The dream goes like this: the sky is still and warm and vein blue. The stars are clearly visible, the moon full. I feel nervous, unsteady. My balance is off. I look down and see the thin and familiar outline of my road, all gravel and potholes. Thick trees line both sides, swaying with the light breeze that picks up my hair. I am high up, higher than I’ve ever been before. I realize that I am standing on a telephone pole.
My chest tightens, my hands start shaking even though I’m trying desperately to stand still. My knees buckle and I feel the deep heat of fear rise into my throat. I don’t know how I got here. I think of shimmying down, hoping that when I bend to wrap my limbs around the pole, I won’t fall off, smacking my head against rock, a guaranteed instant death. I want to yell, but all there is to hear me is space and fog. I feel like crying, but there is a strange lifting sensation beneath my sternum that sends electricity down my sides. I look down again. Seeing the ground so far off send me whirling with a foreign thrill that fills my chest. With a tentative foot, I inch off the small space I stand on, feeling the ground go out beneath me, the current of cold wind run wild across my body, my stomach gulping in excitement, and I wake up.
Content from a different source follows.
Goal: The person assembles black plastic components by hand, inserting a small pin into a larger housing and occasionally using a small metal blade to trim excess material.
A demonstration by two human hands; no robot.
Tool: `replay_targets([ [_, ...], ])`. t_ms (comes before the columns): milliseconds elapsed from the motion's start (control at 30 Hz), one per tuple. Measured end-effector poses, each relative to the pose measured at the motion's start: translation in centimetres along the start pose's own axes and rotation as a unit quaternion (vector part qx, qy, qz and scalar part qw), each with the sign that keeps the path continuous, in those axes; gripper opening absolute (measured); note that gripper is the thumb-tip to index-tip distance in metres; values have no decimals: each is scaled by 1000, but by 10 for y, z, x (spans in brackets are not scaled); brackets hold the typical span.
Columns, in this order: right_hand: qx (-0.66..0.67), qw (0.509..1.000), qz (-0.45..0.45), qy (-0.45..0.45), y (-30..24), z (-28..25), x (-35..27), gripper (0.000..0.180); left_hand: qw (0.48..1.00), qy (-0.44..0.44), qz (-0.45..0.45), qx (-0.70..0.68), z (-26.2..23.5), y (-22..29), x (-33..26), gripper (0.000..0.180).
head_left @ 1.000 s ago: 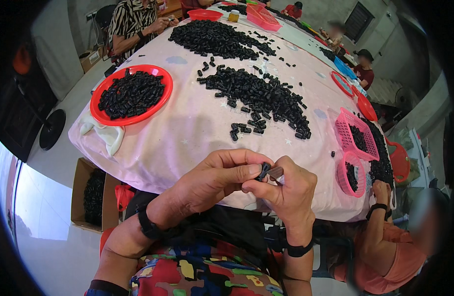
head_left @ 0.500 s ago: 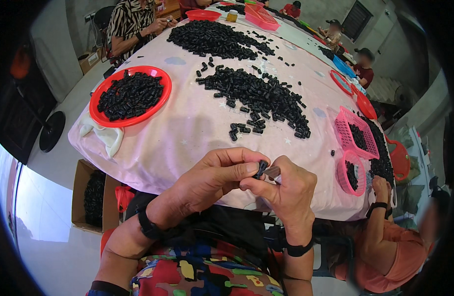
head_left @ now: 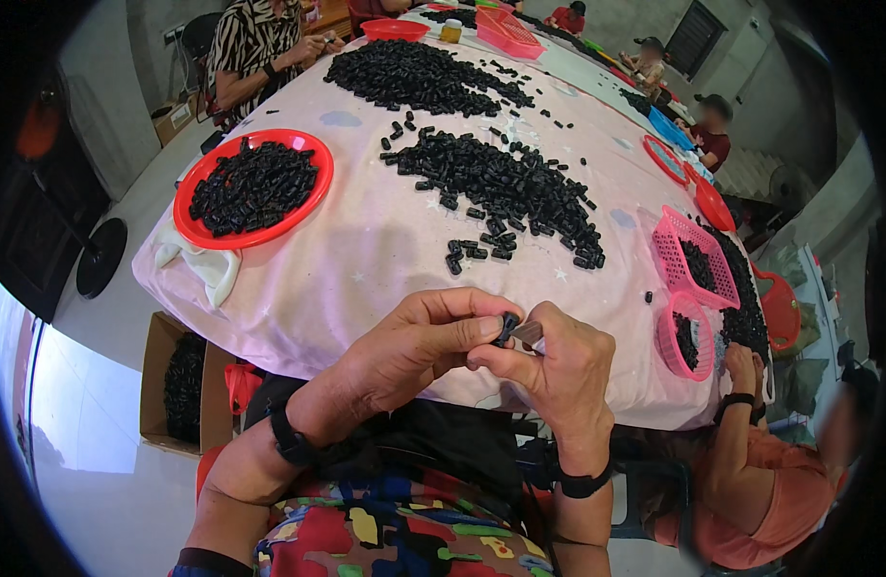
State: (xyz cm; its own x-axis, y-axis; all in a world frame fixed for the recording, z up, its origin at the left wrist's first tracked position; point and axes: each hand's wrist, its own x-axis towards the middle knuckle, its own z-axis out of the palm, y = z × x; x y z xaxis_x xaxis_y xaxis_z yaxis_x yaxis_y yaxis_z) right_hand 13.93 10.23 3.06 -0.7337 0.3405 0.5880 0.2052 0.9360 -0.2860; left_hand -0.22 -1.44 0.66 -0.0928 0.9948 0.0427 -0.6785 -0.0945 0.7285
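My left hand [head_left: 419, 338] pinches a small black plastic part [head_left: 506, 328] between thumb and fingertips, above the near edge of the table. Close against it, my right hand [head_left: 555, 361] is closed on a small flat grey blade [head_left: 529, 333], whose end meets the part; its handle is hidden in my fingers. Beyond my hands lies a loose pile of similar black parts [head_left: 496, 183], with a few strays at its near side. A larger pile [head_left: 405, 77] sits farther back. To the left, a red round tray [head_left: 321, 197] is heaped with the same parts.
Pink patterned cloth [head_left: 366, 269] covers the table. On the right stand a pink basket [head_left: 669, 260] and a round pink basket [head_left: 666, 337], both holding black parts. A co-worker [head_left: 760, 481] sits at the right. A cardboard box [head_left: 217, 385] of black parts is on the floor at left.
Both hands keep nearly the same place and grip. The black part and the blade have shifted very slightly to the left.
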Motion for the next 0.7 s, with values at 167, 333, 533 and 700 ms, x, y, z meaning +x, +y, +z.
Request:
replay_targets([
  [167, 12, 1000, 6, -15, 0, -1, 0, 59, 1000, 1, 1, 2, 1, 0, 0, 28],
  [333, 24, 1000, 2, -5, -4, 1, 1, 58, 1000, 15, -1, -6, -1, 1, 0, 28],
  [533, 15, 1000, 3, 3, 0, -1, 0, 59, 1000, -6, -2, 7, 3, 3, -1, 29],
  [700, 11, 1000, 1, -2, 0, 1, 0, 60, 1000, -1, -3, 6, 0, 0, 1, 30],
])
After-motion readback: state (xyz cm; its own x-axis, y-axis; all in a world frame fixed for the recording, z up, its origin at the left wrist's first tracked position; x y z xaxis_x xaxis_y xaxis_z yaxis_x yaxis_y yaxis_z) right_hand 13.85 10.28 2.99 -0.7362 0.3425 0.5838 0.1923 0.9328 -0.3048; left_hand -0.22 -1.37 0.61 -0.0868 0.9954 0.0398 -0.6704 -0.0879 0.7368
I’m afraid of flying. To be fair, I’m afraid of most things, especially things that could potentially put me under a fresh coat of dirt and funeral flowers. The moments when we hit rough patches of air and send the plane into turbulence, my hands grip my armrests and my heart beats like a rabbit. This is it, I think. This is how I go. Of course, it never is, and I always step off the plane shaking and giddy with the prospect of continuing life. The problem with this irrational fear is that planes take people places that cars can’t afford to go. Take three hours of a plane ride and visit Atlanta or drive for fourteen hours, your choice. And for a girl with no car (me) my options are limited.
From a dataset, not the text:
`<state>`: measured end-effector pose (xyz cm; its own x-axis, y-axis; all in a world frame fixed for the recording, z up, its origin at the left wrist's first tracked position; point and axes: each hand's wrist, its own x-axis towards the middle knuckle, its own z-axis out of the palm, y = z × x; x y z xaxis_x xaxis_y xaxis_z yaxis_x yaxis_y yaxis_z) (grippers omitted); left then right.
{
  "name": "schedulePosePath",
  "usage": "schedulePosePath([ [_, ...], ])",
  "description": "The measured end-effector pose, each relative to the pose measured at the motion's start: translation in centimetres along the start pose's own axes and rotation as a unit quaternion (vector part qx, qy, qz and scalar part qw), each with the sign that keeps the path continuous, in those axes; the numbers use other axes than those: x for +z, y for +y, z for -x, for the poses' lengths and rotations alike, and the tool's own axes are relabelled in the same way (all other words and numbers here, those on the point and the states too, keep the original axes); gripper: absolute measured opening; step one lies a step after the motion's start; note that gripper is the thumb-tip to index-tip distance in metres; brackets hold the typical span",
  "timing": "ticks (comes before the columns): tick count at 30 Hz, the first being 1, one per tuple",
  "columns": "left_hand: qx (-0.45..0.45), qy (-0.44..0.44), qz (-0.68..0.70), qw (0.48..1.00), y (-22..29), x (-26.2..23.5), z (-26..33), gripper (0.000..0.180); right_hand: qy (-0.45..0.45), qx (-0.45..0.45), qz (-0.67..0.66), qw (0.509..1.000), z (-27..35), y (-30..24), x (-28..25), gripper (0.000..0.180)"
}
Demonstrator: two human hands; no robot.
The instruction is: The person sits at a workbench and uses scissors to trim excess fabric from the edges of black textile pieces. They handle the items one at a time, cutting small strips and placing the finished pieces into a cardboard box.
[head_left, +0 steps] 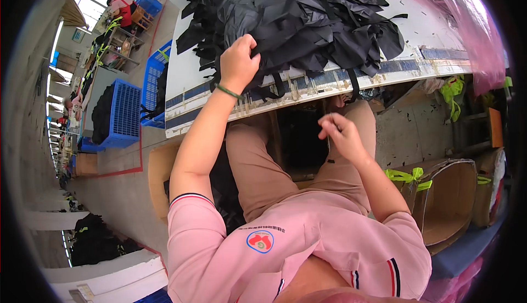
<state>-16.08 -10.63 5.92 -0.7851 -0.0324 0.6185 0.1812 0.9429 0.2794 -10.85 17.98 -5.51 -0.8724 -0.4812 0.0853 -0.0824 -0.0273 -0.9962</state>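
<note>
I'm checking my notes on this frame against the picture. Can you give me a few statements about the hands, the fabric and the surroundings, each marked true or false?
1. The left hand grips the edge of the pile of black fabric pieces on the white table. True.
2. The right hand rests on top of the pile. False: it is held below the table edge, above the lap, fingers pinched together.
3. A green band circles the left wrist. True.
4. The crates on the floor are red. False: they are blue.
5. A cardboard box stands at the person's right. True.
</note>
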Motion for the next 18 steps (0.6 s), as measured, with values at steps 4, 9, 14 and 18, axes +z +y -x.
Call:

The idea of travel has been and always will be romanticized for me. Imagining drinking coffee at a side café in Italy, rollerblading down the street in Venice, dancing at an underground bar hall in New York. I have lived in West Virginia for most of my short life and continue to tell myself and other people that I am dying to get out. The issue is, I’m not sure if I can. I’m writing this from Austin, Texas. Upon arrival, I went to an upscale restaurant on the East Side, feeling light and beautiful with my rolled up jeans and red lipstick. When I got there, I saw at least ten other girls much thinner and more beautiful than me. They walked with straight backs and an understanding that they belonged there, that the hundreds of dollars they were spending came with a casual shrug. I panicked. If I am average in this budding city, what will I be in larger ones?
I am comfortable in the mountains of my hometown. I enjoy the name I’ve made for myself, the small food vendors, the shitty nightclubs. I can walk down the street feeling like the ground I’m walking is my own, and in that claim there I find power that I do not have here, in Austin. I worry, though, that my life will become a walking nightmare. I worry that I will not do what my younger self did and jump for the thrill of it, knowing that there is little to do but wait, unmoving from that place she knew as safe. Maybe this is the reason over seventy-five percent of adults live within fifteen miles of their childhood homes. It feels good to live in a space of certainty.